Share ke media
Opini Publik

Game Online: Seharusnya Diperangi Bukan Difasilitasi

23 Jul 2024 01:21:41575 Dibaca
No Photo
Ilustrasi Gambar : detik.com - Aturan Game Online Disiapkan, Buntut Marak Kriminalitas Anak - 19 April 2024

Samarinda - Candu game online itu berbahaya dianggap negatif, namun ketika diubah maknanya menjadi e-sport alias olah raga elektronik akhirnya menjadi positif bahkan dianggap profesi dan prestasi. Akibatnya terjadi kontradiksi perlakuan di satu sisi memerangi di sisi lain memfasilitasi generasi.

Di Kabupaten Kutai Kartanegara, Kalimantan Timur kini memiliki Esport Game Room yang memfasilitasi gamers untuk mengembangkan potensi mereka di dunia esports. Esport Game Room berada di dalam Gedung Bela Diri Kompleks Stadion Aji Imbut, Kecamatan Tenggarong Seberang. Dikelola oleh ESI Kutai Kartanegara, selaku organisasi induk cabang olahraga elektronik.
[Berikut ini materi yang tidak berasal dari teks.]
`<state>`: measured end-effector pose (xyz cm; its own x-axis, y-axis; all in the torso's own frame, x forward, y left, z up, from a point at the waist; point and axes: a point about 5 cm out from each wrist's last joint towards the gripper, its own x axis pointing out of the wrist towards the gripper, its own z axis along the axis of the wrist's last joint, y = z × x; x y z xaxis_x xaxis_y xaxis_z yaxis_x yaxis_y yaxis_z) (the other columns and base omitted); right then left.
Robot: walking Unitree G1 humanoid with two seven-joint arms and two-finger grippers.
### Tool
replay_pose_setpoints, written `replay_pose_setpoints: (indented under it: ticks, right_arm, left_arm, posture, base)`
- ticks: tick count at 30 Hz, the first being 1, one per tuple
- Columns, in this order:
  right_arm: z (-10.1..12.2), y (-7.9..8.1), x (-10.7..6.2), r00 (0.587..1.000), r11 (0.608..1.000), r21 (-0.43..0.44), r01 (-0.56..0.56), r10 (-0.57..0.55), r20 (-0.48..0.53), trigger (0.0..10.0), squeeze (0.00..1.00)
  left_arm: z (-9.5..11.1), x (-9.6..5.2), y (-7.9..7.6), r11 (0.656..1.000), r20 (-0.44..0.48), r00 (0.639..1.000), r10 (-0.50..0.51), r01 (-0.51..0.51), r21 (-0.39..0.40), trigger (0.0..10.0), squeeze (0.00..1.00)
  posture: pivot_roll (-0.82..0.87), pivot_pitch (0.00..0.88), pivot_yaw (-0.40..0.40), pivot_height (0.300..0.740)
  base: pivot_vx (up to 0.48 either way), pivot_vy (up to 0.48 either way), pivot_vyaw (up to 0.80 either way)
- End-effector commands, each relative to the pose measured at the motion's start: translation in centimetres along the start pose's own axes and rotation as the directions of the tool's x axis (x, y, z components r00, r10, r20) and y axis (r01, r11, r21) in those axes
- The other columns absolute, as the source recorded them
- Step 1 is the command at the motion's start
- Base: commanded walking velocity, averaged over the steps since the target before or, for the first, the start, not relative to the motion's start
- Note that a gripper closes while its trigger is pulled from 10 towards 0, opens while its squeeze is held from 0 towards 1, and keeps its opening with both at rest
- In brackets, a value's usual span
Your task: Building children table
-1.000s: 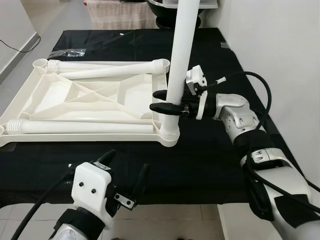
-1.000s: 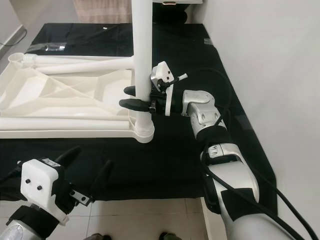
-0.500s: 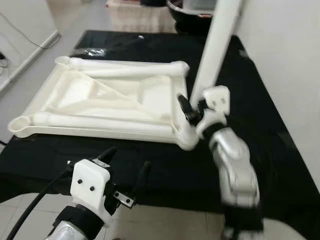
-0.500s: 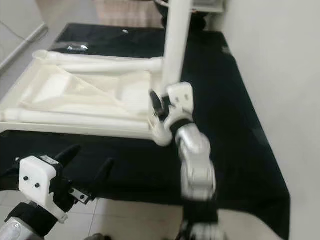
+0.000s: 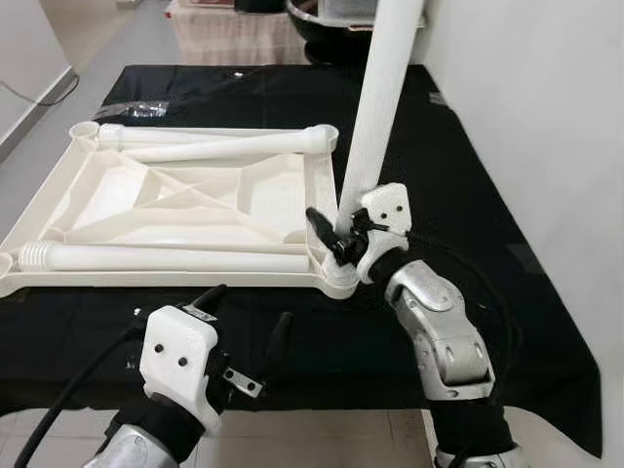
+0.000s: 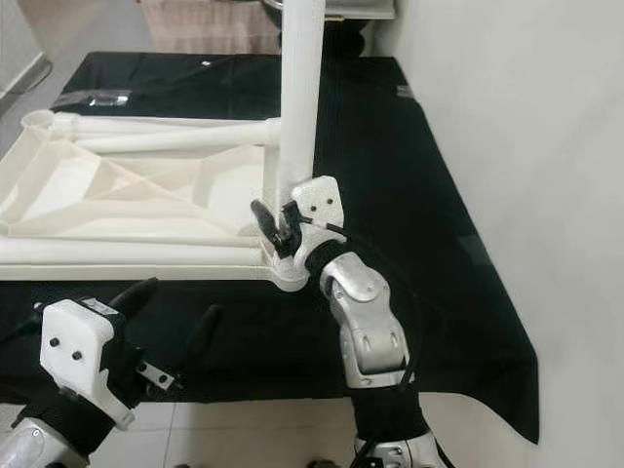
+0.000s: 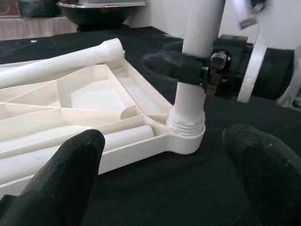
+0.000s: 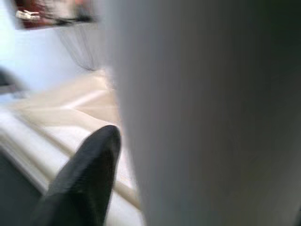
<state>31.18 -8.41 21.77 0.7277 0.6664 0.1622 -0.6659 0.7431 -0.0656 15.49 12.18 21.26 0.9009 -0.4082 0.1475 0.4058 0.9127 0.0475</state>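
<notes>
The white tabletop (image 5: pixel 263 195) lies upside down on a black cloth. A white leg (image 5: pixel 375 107) stands in its near right corner socket (image 5: pixel 336 278), leaning slightly right. My right gripper (image 5: pixel 336 239) is shut on this leg just above the socket, its forearm coming in from the near side; its black finger (image 7: pixel 162 63) wraps the leg. Two more legs lie in the tabletop, one along the far edge (image 5: pixel 214 141) and one along the near edge (image 5: pixel 166 258). My left gripper (image 5: pixel 249 312) hangs open in front of the table's near edge, holding nothing.
The black cloth (image 5: pixel 458 146) runs on to the right of the tabletop, up to a white wall (image 5: pixel 536 97). A black bowl (image 5: pixel 331 29) sits at the far end, and a clear plastic bag (image 5: pixel 132 107) lies at the far left. Tiled floor (image 5: pixel 322 439) lies below the near edge.
My right forearm has swung from the right of the upright leg round to its near side, still shut on it. The camera shifted. The left gripper has stayed put.
</notes>
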Motion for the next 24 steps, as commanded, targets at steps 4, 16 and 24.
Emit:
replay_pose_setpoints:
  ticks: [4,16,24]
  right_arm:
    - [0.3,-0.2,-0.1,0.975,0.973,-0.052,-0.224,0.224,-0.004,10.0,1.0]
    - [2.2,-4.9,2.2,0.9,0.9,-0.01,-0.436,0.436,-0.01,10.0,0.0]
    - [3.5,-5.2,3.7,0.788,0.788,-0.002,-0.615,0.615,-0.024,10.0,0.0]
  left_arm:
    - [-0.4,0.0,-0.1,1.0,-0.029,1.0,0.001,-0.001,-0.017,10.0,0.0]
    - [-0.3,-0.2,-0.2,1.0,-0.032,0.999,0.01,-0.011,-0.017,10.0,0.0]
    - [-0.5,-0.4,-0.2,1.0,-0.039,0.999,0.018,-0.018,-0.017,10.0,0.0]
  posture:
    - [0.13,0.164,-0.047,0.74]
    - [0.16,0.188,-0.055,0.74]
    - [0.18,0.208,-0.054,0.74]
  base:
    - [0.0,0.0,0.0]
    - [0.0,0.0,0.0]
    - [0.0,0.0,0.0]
Ruang khusus para gamers ini diluncurkan langsung oleh Bupati Kutai Kartanegara, Edi Damansyah. Tujuannya, untuk melahirkan talenta-talenta pemain game online profesional yang meraih prestasi di kancah nasional dan internasional. (Kaltim.tribunnews.co, 3/7/2024)

Potensi Pemuda Dibajak dan Dijajah

Tentu memfasilitasi e-sport game room dan sejenisnya akan menjadi pembenaran bagi pecandu game. Apalagi generasi yang seharusnya mengejar prestasi akademik malah pindah haluan ke dunia maya. Seharusnya negara bersikap tegas melarang game online bukan malah memfasilitasi apalagi dijadikan ajang prestasi.

Kebanggaan keliru sebagai pemain game online profesional berprestasi di kancah nasional dan internasional. Padahal di baliknya potensi pemuda dibajak dan dijajah oleh para kapital global. Semua lini ditarget penjajah, SDM dibajak dan dijajah potensinya selanjutnya SDA dieksploitasi atas nama investasi.

Demikianlah ketika negara menganut pandangan kapitalisme sekuler. Negara gagal melindungi pemuda dari bahaya game online, sebaliknya berharap kontribusi ekonomi, artinya lagi-lagi mengejar materi.

Sangat disayangkan generasi menjadi ajang pasar global bagi para kapital industri game. Saat ini, pasar game bernilai miliaran dolar dan pemuda merupakan mangsa pasar terbesar. Berdasarkan laporan Statista, sekitar 20% populasi gamer berusia di bawah 18 tahun, yaitu 618 juta gamer. Populasi gamer terbesar di dunia berada pada kelompok usia 18 hingga 34 tahun, yakni 1,17 miliar. Sementara itu, hanya 7% gamer yang berusia di atas 65 tahun. (Bigdata,co, 31/1/2024)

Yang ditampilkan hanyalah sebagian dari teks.